→ **What to work on**
Every line of the material is to be set down again without any change.
[[ Data shown open ]]
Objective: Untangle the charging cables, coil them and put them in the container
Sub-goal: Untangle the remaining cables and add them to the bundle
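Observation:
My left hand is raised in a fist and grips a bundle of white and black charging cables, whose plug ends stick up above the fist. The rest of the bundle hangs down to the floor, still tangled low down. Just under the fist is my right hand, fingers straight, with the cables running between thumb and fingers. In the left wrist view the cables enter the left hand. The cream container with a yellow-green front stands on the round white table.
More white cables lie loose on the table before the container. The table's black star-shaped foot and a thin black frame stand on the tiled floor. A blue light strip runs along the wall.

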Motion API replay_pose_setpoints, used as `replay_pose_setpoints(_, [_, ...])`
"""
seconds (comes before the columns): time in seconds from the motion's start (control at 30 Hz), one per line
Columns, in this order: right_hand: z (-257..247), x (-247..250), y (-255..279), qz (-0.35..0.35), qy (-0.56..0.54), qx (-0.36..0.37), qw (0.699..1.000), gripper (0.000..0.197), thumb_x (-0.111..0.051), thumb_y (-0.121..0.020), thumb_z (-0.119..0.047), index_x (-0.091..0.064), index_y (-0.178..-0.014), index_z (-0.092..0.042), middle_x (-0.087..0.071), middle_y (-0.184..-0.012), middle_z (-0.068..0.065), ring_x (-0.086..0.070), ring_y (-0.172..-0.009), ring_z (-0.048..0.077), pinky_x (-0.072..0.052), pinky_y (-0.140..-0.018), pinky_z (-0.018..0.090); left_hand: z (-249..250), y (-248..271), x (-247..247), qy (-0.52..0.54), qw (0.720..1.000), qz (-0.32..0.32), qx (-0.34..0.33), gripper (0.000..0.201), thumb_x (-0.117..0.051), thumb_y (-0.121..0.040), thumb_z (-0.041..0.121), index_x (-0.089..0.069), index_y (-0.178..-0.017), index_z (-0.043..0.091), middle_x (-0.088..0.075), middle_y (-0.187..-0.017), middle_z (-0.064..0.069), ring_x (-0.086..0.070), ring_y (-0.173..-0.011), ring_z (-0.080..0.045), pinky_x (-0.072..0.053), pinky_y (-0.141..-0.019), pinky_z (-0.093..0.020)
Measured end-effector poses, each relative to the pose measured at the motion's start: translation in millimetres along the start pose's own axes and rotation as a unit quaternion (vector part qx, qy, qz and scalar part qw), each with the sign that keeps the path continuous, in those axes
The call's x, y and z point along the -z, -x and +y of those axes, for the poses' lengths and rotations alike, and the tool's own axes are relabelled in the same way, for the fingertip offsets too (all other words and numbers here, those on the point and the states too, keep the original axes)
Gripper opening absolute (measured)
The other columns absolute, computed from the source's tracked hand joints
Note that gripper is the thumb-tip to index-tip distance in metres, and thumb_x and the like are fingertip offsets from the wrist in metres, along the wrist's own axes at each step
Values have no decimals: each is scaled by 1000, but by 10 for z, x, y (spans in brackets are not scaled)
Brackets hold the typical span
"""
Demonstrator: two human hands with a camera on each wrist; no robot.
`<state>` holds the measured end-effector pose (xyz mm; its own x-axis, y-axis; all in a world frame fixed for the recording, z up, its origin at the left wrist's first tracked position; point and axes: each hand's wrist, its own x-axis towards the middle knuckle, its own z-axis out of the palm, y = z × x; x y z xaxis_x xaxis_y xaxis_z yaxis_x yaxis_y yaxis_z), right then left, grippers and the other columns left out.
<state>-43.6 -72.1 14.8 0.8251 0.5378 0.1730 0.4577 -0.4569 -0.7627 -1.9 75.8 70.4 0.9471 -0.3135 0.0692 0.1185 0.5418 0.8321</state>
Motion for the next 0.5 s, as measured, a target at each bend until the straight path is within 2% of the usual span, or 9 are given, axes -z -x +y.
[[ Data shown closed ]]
→ **Result of the task**
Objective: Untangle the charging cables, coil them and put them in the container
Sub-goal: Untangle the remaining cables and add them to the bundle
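Observation:
My left hand is raised in a fist and grips a bundle of white and black charging cables, whose plug ends stick up above the fist. The rest of the bundle hangs down to the floor, still tangled low down. Just under the fist is my right hand, fingers straight, with the cables running between thumb and fingers. In the left wrist view the cables enter the left hand. The cream container with a yellow-green front stands on the round white table.
More white cables lie loose on the table before the container. The table's black star-shaped foot and a thin black frame stand on the tiled floor. A blue light strip runs along the wall.
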
Motion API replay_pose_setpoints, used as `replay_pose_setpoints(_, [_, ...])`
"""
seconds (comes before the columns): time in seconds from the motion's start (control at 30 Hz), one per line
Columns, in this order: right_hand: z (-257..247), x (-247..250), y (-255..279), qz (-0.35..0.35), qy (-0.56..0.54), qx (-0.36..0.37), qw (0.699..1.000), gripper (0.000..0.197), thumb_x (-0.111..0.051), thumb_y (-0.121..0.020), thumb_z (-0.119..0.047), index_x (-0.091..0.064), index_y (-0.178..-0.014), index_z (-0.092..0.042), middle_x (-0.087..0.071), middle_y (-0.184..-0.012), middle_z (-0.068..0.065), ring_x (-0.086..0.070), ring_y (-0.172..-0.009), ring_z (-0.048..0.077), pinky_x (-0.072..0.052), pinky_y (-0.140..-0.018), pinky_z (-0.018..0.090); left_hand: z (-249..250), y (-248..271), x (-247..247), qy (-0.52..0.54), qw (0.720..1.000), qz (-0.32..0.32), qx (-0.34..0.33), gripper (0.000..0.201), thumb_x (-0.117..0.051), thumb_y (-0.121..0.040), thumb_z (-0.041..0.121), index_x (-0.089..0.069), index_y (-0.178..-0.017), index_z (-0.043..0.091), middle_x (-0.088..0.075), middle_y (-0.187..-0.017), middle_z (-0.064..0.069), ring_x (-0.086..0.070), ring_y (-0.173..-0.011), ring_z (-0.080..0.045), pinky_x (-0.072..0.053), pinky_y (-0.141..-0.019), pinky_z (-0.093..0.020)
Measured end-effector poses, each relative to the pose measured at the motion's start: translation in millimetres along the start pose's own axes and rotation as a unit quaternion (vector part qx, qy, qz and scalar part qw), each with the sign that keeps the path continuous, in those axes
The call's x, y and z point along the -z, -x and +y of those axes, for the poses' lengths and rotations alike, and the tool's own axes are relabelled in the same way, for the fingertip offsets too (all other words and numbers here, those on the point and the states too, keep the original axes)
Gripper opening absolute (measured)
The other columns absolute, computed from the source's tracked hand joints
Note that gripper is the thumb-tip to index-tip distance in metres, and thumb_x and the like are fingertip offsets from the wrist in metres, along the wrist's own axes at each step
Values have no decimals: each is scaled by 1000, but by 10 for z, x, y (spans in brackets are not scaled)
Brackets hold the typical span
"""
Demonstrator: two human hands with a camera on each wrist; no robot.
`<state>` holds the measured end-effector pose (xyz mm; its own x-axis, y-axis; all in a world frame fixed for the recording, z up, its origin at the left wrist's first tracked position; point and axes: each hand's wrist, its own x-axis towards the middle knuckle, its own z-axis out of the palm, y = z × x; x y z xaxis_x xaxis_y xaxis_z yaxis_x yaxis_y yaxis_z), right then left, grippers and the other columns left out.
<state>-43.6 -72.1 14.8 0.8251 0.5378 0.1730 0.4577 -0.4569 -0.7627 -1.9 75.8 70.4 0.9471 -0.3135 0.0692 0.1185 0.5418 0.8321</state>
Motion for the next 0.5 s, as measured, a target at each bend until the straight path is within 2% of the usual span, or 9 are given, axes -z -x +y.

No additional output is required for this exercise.